= The London Community Foundation =

British charity formed in 2012

The London Community Foundation is a registered community development charity in London, formed in 2012. Its aim is to bring about positive social change, to help Londoners facing disadvantage. Operating pan-London in 32 boroughs, it gives out grants (typically ranging from £500 to £50,000) to a range of charities and community groups across the city. It specialises in funding small and medium-sized community-based projects that do not attract mass public support. The London Community Foundation’s work is funded by individual philanthropists, companies, trusts, central and local government, social enterprises such as housing groups, and clinical commissioning groups.

== History ==
In 1995, the South East London Community Foundation was formed to cover boroughs in South East London. In 2007, it became the Capital Community Foundation, operating across London and having merged with Thames Community Foundation.
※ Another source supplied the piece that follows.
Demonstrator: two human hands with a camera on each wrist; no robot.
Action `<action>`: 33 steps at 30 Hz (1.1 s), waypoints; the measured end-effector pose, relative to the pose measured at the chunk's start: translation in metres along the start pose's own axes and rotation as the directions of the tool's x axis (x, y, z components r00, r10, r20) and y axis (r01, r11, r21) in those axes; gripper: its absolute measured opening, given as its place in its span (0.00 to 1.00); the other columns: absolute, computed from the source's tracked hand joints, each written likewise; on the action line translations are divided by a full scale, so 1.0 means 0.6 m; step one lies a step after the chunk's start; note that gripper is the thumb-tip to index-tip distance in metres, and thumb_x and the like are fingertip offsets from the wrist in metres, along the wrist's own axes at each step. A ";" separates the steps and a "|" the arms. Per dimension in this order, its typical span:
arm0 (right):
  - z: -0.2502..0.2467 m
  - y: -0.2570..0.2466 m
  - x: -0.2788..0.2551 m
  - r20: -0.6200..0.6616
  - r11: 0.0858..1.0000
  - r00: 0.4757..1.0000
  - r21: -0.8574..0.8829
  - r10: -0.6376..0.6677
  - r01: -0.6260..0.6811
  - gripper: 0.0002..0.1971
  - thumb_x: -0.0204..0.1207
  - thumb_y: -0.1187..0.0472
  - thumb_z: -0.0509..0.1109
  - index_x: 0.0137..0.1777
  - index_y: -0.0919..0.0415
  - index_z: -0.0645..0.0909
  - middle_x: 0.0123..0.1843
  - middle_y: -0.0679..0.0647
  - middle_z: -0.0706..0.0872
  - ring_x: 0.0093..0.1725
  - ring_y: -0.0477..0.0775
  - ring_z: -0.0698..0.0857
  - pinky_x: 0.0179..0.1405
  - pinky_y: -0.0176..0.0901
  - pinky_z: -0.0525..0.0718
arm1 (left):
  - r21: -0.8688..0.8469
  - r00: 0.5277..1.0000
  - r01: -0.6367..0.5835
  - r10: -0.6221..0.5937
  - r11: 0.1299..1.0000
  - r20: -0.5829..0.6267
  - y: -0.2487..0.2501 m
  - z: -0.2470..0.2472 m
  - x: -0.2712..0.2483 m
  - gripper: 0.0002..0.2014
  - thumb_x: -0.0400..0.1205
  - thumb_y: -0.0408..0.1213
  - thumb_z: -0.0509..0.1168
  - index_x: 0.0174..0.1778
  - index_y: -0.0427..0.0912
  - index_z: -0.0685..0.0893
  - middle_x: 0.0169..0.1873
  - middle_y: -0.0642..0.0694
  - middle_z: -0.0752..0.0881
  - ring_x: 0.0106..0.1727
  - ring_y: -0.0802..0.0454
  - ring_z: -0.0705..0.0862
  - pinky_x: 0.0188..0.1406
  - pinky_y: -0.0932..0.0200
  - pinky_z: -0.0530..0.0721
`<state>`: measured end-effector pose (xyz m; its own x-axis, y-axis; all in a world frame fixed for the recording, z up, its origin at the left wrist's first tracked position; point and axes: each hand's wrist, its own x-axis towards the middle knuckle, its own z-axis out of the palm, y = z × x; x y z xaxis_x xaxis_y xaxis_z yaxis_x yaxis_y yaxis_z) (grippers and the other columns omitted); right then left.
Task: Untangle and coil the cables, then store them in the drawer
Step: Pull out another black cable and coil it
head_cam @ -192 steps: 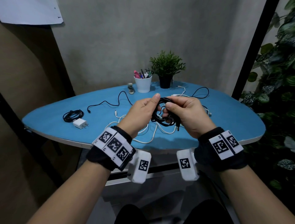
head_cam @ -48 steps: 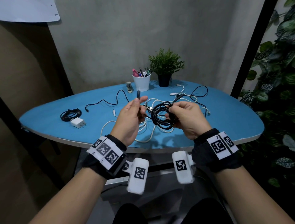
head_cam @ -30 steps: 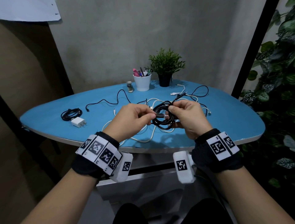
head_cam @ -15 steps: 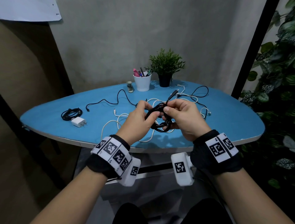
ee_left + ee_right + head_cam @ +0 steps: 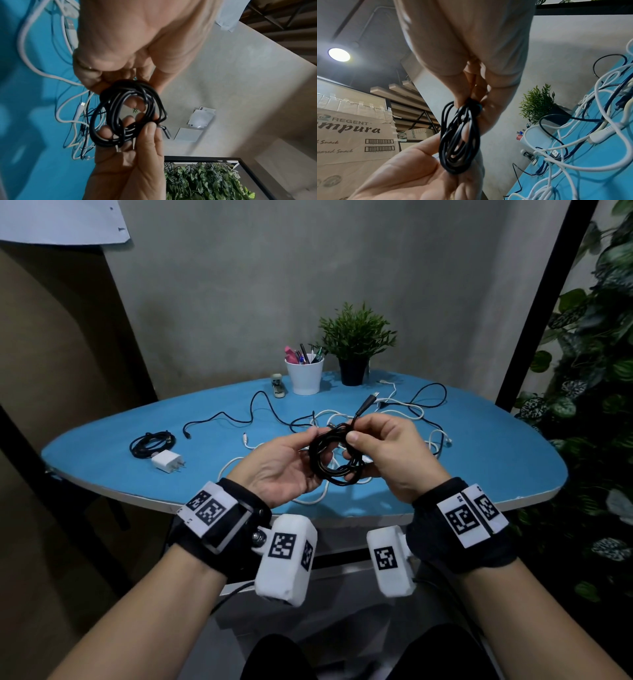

The Capital Community Foundation merged with the North West London Community Foundation and East London Community Foundation in 2012, to form a consolidated pan-London Community Foundation.
In its 22-year history, The London Community Foundation has given out almost £55 million to more than 10,000 charitable projects in London. It is one of 46 community foundations in the United Kingdom.

== Partnerships ==
The London Community Foundation works in partnership with The London Evening Standard to deliver the Evening Standard Dispossessed Fund. It also works with The London Mayor’s Office for Policing and Crime (MOPAC) to give out funding to benefit victims of crime across London, and with Comic Relief to distribute funds raised through Red Nose Day and Sport Relief.

== Activities ==
In addition to supporting beneficiary groups through a guided grant application and assessment process, The London Community Foundation delivers capacity-building work to help community groups to sustain and grow their operations in the long term.